Anthem's decision to cut ties with its long-time pharmacy benefit manager Express Scripts, saying it withheld billions in cost savings, is bound to turn up the heat on PBMs over the soaring cost of prescription drugs.
It also means Anthem is on the hunt for a new PBM in a highly consolidated industry that doesn't switch partners often. Express Scripts will be left with a gaping hole in its revenue that experts say will be tough to repair.
"What we're seeing with Anthem is some frustration in the market," said Michael Rea, CEO of RX Savings Solutions, a company that sells software to health insurers and self-insured employers to help them lower their drug costs. "The market is demanding accountability and relief" over rising prescription drug prices.
David Balto, an antitrust attorney formerly with the Federal Trade Commission and a critic of the PBM industry, said Anthem's move is a game changer. "It's becoming transparent that PBMs are engaging in shell games to gain profits, and payers and customer are paying the price."
Express Scripts said Monday that Anthem, its biggest client, will not renew its contract with the PBM after the current agreement expires at the end of 2019. The two have been locked in a feud for more than a year after Anthem claimed Express Scripts withheld billions in savings and overcharged Anthem for its services by $3 billion annually. Anthem sued the PBM for $15 billion last year.
Express Scripts denied those allegations and countersued Anthem. Anthem declined to comment on the announcement.
Health insurers, along with employers and consumers, have long complained that prescription drugs are unaffordable. The issue has become a national dilemma.
Employers point to drug prices as a reason for continued cost-shifting to the employee. Insurers blame high cost drugs for rising premiums.
Drug costs accounted for about 10% of total U.S. healthcare spending in 2015, which topped $3.2 trillion. And list prices for prescription drugs rose more than 12% in 2015, although net prices rose only 2.8%, according to IMS Health.
Insurers and consumers have looked for someone to blame, and pharmaceutical companies have taken most of the heat. Their pricing practices were put under the microscope after Turing Pharmaceuticals hiked the price of an old, life-saving generic drug by more than 5,000% overnight in 2015, and then again after drugmaker Mylan raised the list price on EpiPen epinephrine auto-injectors by 550% over eight years.
But attention has slowly been turning to the role PBMS play in driving up the cost of prescription drugs. PBMs are the behind-the-scenes middlemen that handle prescription drug benefits for self-insured employers and health insurers. They process drug claims and negotiate drug discounts with pharmaceutical companies. They also build networks of pharmacies and help manage the formulary.
PBMs have been criticized for keeping their practices shrouded in secrecy. They take a cut from the rebates they secure from drugmakers, but it's hard to know how big that cut is. The deals between PBMS and drugmakers are guarded by non-disclosure agreements.
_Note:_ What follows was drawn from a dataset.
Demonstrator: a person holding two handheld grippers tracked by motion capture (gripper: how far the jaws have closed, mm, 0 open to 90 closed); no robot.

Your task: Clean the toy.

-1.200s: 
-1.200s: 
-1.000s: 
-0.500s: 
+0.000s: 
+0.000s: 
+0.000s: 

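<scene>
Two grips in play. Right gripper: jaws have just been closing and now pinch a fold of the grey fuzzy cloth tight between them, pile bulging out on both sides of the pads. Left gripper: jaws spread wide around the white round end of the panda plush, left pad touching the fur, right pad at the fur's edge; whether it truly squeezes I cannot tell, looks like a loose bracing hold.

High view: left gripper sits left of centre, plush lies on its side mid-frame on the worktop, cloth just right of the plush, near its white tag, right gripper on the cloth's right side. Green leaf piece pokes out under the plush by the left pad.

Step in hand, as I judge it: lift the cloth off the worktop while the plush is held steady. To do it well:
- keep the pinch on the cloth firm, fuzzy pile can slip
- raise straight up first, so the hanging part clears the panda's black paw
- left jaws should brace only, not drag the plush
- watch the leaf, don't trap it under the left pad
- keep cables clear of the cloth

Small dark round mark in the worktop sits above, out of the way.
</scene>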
Ultimately, Anthem decided that Express Scripts' cut was far too big.
"Carriers and consumers want to know what true costs are and they want to do everything they possibly can to understand what they're paying for," said Tom Borzilleri, former CEO of PBM ValoreRx who recently launched InteliScript, a technology company that provides drug price transparency to the doctor and patient right in the exam room.
Borzilleri said PBMs play a critical role in the healthcare system, but the nondisclosure agreements under which they operate allow them to develop secret profit schemes.
"A move taken by an organization as large as Anthem is going to be a wakeup call to other large PBMs to really reassess their business structure as well as their pricing structure," he said. Otherwise, insurers will take their business elsewhere.
Express Scripts' shares plummeted more than 10% in the wake of the news that it lost its largest client. It's a huge blow to Express Scripts' business. Anthem's contract accounted for about 18% of the PBM's revenue in the first quarter of 2017, which totaled $24.7 billion. Express Scripts recorded $100.3 billion in revenue in 2016, and Anthem accounted for $17.1 billion of that.
Express Scripts will struggle to make up the gaping hole left by Anthem. Insurers and self-insured employers don't often switch up their PBM partners, said Craig Oberg, a managing consultant at PBM consulting firm the Burchfield Group. He added that PBMs typically renew their clients at 92% to 94%.
But even without Anthem, Express Scripts still boasts more than 65 million members and handles more than one million prescriptions annually, the PBM told investors Tuesday.
"With or without Anthem, our strategy, independent business model and unique solution collectively position us for a strong future," Express Scripts CEO Tim Wentworth said.
Anthem has a couple of options. It could take its business to CVS Health, UnitedHealth's PBM unit OptumRx, or Prime Therapeutics, which manages drug benefits for not-for-profit Blue Cross and Blue Shield companies, analysts said.
Or, Anthem could move its PBM business in-house to have more control over the drug benefit, like UnitedHealth has done with OptumRx—one of the insurer's biggest revenue drivers.